- **WHAT TO PRODUCE**
From the records below, transcribe exactly the lines that begin at the line with "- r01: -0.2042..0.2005" and end at the line with "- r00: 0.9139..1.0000", both included.

___ DATA IN THIS EXERCISE ___

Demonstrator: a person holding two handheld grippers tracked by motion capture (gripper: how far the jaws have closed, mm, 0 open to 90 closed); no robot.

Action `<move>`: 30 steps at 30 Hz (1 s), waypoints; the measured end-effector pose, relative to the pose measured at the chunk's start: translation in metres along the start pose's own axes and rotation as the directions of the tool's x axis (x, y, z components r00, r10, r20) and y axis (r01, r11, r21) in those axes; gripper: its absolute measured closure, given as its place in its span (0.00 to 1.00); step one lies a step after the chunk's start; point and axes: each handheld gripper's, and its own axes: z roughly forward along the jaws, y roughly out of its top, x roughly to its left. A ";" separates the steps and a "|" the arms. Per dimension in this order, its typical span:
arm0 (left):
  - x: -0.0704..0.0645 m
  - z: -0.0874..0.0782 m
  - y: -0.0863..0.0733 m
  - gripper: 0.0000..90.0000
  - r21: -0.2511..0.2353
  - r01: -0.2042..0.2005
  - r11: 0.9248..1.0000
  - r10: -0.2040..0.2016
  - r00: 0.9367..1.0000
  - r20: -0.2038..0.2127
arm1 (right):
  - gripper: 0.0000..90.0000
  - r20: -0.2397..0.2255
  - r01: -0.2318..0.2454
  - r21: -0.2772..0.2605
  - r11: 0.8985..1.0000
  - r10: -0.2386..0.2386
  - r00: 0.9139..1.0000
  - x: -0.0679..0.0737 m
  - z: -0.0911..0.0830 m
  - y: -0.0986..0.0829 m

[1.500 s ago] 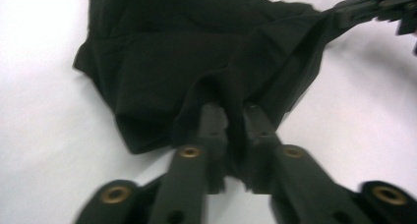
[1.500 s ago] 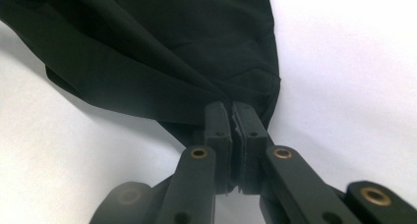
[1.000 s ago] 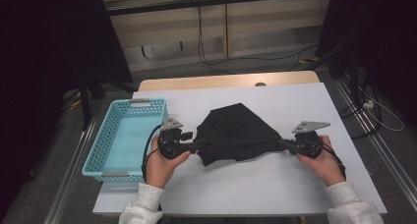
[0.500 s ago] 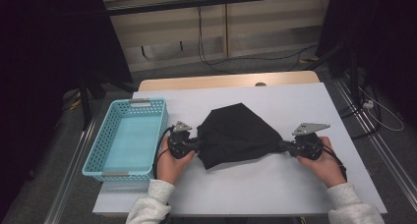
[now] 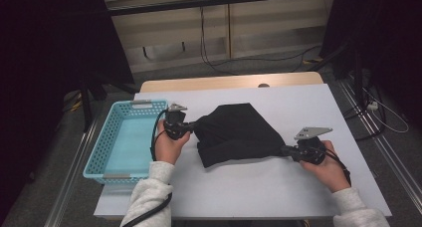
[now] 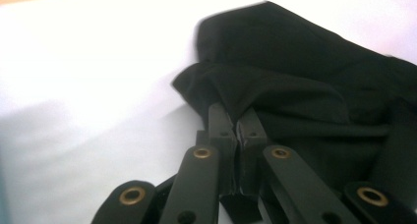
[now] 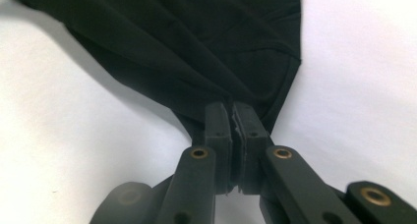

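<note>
- Your left gripper (image 5: pixel 190 128) is clamping the black cloth (image 5: pixel 239 132) at its left corner, jaws pressed together;
- your right gripper (image 5: pixel 287 150) is pinching its right corner likewise.

A black cloth (image 5: pixel 239 132) lies crumpled and folded over itself mid-counter (image 5: pixel 249 187), just right of the blue basket, its left corner pinched in the left claw (image 5: pixel 191 129) and its right corner drawn taut into the right claw (image 5: pixel 286 151)
</note>
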 end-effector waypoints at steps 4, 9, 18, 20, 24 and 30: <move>0.011 0.013 -0.009 0.97 0.034 0.053 0.998 -0.053 0.998 -0.020 | 0.96 -0.020 0.036 -0.001 0.999 -0.036 0.999 0.006 0.001 0.001; 0.007 0.012 -0.013 0.88 0.021 0.044 0.999 -0.044 0.999 -0.005 | 0.96 -0.020 0.048 0.018 0.999 -0.048 0.999 0.009 0.004 -0.001; -0.020 -0.005 -0.020 0.55 0.012 -0.002 1.000 0.002 0.999 0.037 | 0.95 -0.024 0.049 0.017 0.999 -0.048 0.999 0.012 0.002 -0.002; -0.022 -0.001 -0.026 0.59 0.035 -0.019 0.999 0.018 0.999 0.032 | 0.95 -0.023 0.049 0.016 0.999 -0.049 0.999 0.012 0.002 -0.003; -0.020 0.010 -0.036 0.69 0.087 0.031 0.996 -0.037 0.997 0.073 | 0.96 -0.020 0.054 0.020 0.998 -0.054 0.998 0.013 0.002 -0.003; -0.020 0.009 -0.027 0.97 0.069 0.045 0.997 -0.049 0.997 0.066 | 0.96 -0.014 0.057 0.013 0.998 -0.057 0.998 0.011 -0.004 -0.003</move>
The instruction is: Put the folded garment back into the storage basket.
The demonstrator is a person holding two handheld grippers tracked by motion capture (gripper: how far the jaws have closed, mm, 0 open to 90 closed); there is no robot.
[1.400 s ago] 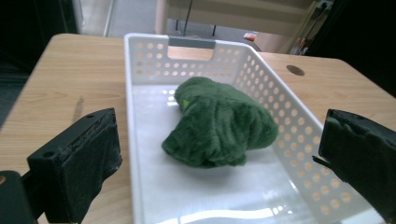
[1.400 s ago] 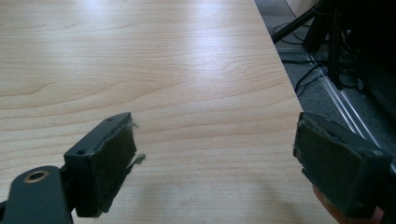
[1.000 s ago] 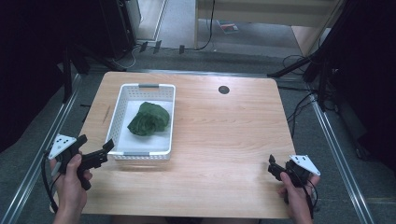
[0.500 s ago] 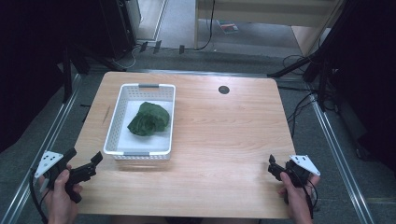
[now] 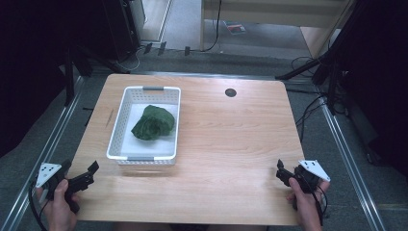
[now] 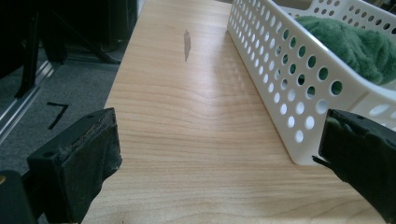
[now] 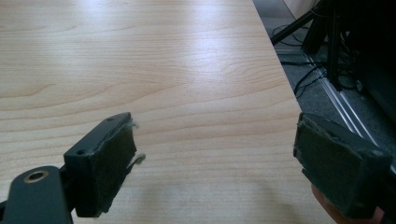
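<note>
**A:** High view puts your left hand-held gripper (image 5: 85,174) at about 7 o'clock on the desk (image 5: 231,144), just off the near left corner of the white basket (image 5: 126,124). Why park it there?

**B:** I'd judge it a waiting pose. Your jaws stand wide apart with nothing between them, and they point toward 1 o'clock, at the basket's corner. From there you could reach the rim or go over it without turning your wrist much.

**A:** And the green cloth (image 5: 153,122)?

**B:** It lies bunched inside the basket, around the middle, resting on the floor of it and well apart from both of your grippers. In the left gripper view the cloth (image 6: 355,44) rises just above the perforated wall (image 6: 289,79), so you would have to come over the rim rather than through the side.

**A:** Your right hand-held gripper (image 5: 284,174) sits far off at 5 o'clock.

**B:** Yes, near the desk's edge, over bare wood. The right gripper view shows its pads (image 7: 112,163) spread wide, empty too. Held that far from the basket, it seems to be kept out of the way, free to steady the basket later if you need it.
</note>
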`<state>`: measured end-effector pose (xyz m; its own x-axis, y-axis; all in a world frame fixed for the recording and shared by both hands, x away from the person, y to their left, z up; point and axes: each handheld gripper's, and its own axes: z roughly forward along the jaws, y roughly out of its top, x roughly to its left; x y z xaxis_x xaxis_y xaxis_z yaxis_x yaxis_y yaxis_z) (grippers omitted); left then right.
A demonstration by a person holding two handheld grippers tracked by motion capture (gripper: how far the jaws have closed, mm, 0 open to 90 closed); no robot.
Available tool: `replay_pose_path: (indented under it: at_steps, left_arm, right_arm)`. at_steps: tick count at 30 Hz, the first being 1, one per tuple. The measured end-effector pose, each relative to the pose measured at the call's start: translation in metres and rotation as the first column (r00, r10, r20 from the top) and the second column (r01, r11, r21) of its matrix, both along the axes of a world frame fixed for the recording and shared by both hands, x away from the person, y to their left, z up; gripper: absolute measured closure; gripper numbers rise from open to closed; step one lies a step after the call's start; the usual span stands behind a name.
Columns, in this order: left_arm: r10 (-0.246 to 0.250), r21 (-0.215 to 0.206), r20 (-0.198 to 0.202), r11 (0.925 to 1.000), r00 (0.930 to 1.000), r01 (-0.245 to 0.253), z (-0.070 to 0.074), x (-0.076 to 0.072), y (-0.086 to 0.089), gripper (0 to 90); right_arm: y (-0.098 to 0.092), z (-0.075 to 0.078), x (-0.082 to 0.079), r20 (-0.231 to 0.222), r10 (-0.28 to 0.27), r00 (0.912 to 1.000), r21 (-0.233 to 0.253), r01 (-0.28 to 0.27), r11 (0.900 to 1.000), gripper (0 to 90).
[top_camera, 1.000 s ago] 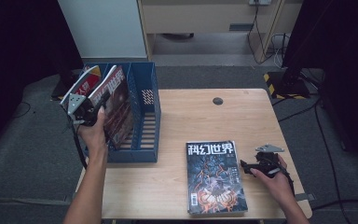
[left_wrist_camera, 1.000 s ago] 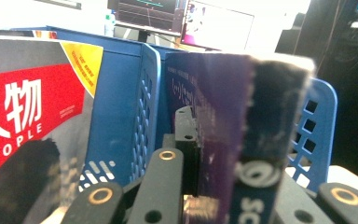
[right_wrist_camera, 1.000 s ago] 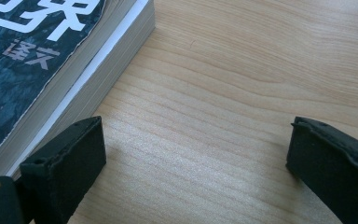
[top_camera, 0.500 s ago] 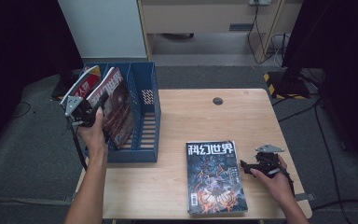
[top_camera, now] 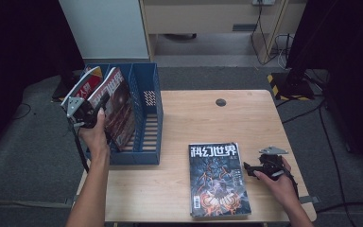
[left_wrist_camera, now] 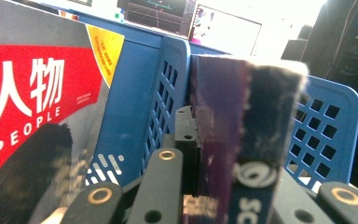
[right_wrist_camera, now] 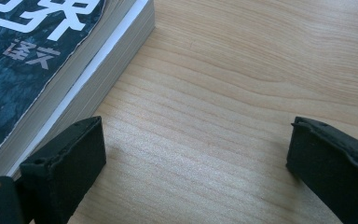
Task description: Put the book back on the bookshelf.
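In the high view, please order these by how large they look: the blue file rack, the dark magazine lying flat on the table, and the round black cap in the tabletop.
1. Blue file rack, largest.
2. Dark magazine, clearly smaller.
3. Round black cap, by far the smallest.

The file rack is showing blue, its walls pierced with a grid of holes. A magazine inside it is showing a red cover with white lettering and a yellow corner. The book on the pale, wood-grained table is showing dark blue-black with white characters and orange artwork.
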<state>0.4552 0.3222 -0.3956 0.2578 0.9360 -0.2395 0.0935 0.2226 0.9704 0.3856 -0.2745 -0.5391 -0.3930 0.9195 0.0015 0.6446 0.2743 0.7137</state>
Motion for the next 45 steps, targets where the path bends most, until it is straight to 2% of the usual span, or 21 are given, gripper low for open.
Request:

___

- **WRITTEN RESPONSE**
  - r01: -0.2042..0.2005
  - r11: 0.9248..1.0000
  - r10: -0.2040..0.2016
  - r00: 0.9367..1.0000
  - r20: -0.2038..0.2127
arm1 (right):
  - gripper: 0.0000..90.0000
  - r20: -0.2397..0.2255
  - r01: -0.2318..0.2454
  - r21: -0.2772..0.2605
  - r11: 0.8985..1.0000
  - r10: -0.2386..0.2386
  - r00: 0.9139..1.0000

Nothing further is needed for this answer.